What makes this free pass particularly appalling is the indiscriminate, unjustified nature of the exemptions. In a blatant end run around administrative procedures, the proclamation exempts the entire industry, in direct contradiction to the EPA’s scientific and technical findings from just a year ago. The proclamation even applies to the Empire mining facility in Ishpeming, Michigan, a facility that is idle and has no plans to resume operations. 

President Trump’s abuse of Section 112(i)(4) is not just limited to taconite facilities.
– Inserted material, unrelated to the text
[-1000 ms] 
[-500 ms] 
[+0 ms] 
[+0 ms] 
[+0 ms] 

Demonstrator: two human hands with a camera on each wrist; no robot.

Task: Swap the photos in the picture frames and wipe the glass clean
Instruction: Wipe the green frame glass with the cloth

In April and July of 2025, he exempted nearly one-third of coal-fired power plants from mercury and air toxics standards; nearly one-quarter of chemical manufacturers from hazardous air pollution standards; almost half of all commercial medical sterilizers from ethylene oxide standards; one of two U.S. copper smelters; and the entire coke ovens industry from benzene, mercury, and acid gas standards. With the stroke of a pen, President Trump has wiped away hazardous air pollutant rules for more than 180 facilities across these six industries. 

President Trump’s exemptions of taconite ore processors from regulations of hazardous air pollutants not only sacrifice the health of communities, but they are also illegal and undemocratic. Never before has a president claimed the authority to mass exempt from EPA regulations—rules that were issued just two years ago after extensive scientific and technical review and full public notice and comment.  

NRDC and the Minnesota Center for Environmental Advocacy have filed suit in the D.C. District Court to challenge this ultra vires and illegal exemption.